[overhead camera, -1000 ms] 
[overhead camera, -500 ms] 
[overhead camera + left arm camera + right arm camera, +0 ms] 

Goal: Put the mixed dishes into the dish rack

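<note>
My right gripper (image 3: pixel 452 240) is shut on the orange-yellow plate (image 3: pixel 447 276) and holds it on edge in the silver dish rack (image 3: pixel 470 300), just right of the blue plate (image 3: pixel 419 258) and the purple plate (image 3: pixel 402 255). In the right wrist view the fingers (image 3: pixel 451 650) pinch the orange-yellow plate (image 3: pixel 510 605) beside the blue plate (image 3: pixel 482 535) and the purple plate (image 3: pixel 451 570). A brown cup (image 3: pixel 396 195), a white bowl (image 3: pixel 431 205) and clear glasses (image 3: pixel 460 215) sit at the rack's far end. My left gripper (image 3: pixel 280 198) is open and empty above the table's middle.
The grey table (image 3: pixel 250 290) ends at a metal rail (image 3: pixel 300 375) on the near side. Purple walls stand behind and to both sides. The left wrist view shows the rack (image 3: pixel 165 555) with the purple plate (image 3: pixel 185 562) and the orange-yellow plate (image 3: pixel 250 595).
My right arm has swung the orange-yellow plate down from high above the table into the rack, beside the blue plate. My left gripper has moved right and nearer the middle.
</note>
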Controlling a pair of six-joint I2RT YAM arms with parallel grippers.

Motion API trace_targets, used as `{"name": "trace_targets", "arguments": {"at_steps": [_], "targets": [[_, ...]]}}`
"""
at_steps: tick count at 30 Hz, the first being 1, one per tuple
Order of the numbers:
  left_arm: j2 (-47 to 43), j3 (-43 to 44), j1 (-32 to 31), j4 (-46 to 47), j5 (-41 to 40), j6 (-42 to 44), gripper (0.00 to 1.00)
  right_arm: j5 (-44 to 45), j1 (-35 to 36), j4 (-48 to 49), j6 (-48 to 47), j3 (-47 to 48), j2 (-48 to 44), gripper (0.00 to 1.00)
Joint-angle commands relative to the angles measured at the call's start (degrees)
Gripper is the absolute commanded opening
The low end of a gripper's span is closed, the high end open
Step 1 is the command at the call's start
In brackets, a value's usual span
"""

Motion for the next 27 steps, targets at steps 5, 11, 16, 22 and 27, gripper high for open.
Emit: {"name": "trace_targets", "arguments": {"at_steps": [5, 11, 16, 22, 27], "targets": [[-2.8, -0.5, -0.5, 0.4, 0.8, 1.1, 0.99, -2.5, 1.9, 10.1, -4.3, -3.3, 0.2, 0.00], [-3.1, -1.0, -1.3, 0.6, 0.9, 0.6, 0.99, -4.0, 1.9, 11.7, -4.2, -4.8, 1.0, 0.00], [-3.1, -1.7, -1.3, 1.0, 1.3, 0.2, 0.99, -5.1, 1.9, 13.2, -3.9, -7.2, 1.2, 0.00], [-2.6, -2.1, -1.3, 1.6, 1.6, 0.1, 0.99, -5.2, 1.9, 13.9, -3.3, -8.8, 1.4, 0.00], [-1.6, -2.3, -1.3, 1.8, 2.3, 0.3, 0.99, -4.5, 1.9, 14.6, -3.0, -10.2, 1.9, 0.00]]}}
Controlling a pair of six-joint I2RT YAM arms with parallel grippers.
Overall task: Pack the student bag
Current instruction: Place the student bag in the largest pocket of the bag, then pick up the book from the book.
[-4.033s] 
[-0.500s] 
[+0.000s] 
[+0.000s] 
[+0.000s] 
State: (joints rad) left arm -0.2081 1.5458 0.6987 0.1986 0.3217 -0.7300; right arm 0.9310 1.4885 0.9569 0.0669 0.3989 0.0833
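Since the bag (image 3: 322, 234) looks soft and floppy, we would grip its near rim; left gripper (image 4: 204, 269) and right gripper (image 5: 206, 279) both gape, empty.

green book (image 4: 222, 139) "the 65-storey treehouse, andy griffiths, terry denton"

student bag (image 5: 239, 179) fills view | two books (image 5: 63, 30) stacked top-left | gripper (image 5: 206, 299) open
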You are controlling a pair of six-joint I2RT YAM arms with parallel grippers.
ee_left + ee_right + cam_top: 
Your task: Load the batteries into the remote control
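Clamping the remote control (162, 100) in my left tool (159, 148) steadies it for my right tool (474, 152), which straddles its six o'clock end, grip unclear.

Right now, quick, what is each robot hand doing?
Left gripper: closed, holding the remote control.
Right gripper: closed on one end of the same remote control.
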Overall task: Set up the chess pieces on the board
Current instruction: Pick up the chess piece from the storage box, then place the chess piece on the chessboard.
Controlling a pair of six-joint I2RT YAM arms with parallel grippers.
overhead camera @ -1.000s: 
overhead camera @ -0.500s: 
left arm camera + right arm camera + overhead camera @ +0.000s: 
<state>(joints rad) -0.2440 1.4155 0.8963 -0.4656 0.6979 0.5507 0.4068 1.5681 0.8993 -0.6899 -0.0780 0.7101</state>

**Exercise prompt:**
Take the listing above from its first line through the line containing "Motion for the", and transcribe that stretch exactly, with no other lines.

**Output:**
[overhead camera, -1000 ms] 
[overhead camera, -500 ms] 
[overhead camera + left arm camera + right arm camera, +0 ms] 

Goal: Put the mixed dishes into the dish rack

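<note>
My right gripper (image 3: pixel 452 240) is shut on the orange-yellow plate (image 3: pixel 447 276) and holds it on edge in the silver dish rack (image 3: pixel 470 300), just right of the blue plate (image 3: pixel 419 258) and the purple plate (image 3: pixel 402 255). In the right wrist view the fingers (image 3: pixel 451 650) pinch the orange-yellow plate (image 3: pixel 510 605) beside the blue plate (image 3: pixel 482 535) and the purple plate (image 3: pixel 451 570). A brown cup (image 3: pixel 396 195), a white bowl (image 3: pixel 431 205) and clear glasses (image 3: pixel 460 215) sit at the rack's far end. My left gripper (image 3: pixel 280 198) is open and empty above the table's middle.
The grey table (image 3: pixel 250 290) ends at a metal rail (image 3: pixel 300 375) on the near side. Purple walls stand behind and to both sides. The left wrist view shows the rack (image 3: pixel 165 555) with the purple plate (image 3: pixel 185 562) and the orange-yellow plate (image 3: pixel 250 595).
My right arm has swung the orange-yellow plate down from high above the table into the rack, beside the blue plate. My left gripper has moved right and nearer the middle.
</note>
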Controlling a pair of six-joint I2RT YAM arms with parallel grippers.

Motion API trace_targets, used as `{"name": "trace_targets", "arguments": {"at_steps": [_], "targets": [[_, ...]]}}`
"""
at_steps: tick count at 30 Hz, the first being 1, one per tuple
Order of the numbers:
  left_arm: j2 (-47 to 43), j3 (-43 to 44), j1 (-32 to 31), j4 (-46 to 47), j5 (-41 to 40), j6 (-42 to 44), gripper (0.00 to 1.00)
  right_arm: j5 (-44 to 45), j1 (-35 to 36), j4 (-48 to 49), j6 (-48 to 47), j3 (-47 to 48), j2 (-48 to 44), gripper (0.00 to 1.00)
Joint-angle commands relative to the angles measured at the call's start (degrees)
Gripper is the absolute commanded opening
The low end of a gripper's span is closed, the high end open
Step 1 is the command at the call's start
In brackets, a value's usual span
"""

Motion for the next 27 steps, targets at steps 5, 11, 16, 22 and 27, gripper high for open.

That's the full output for the exercise.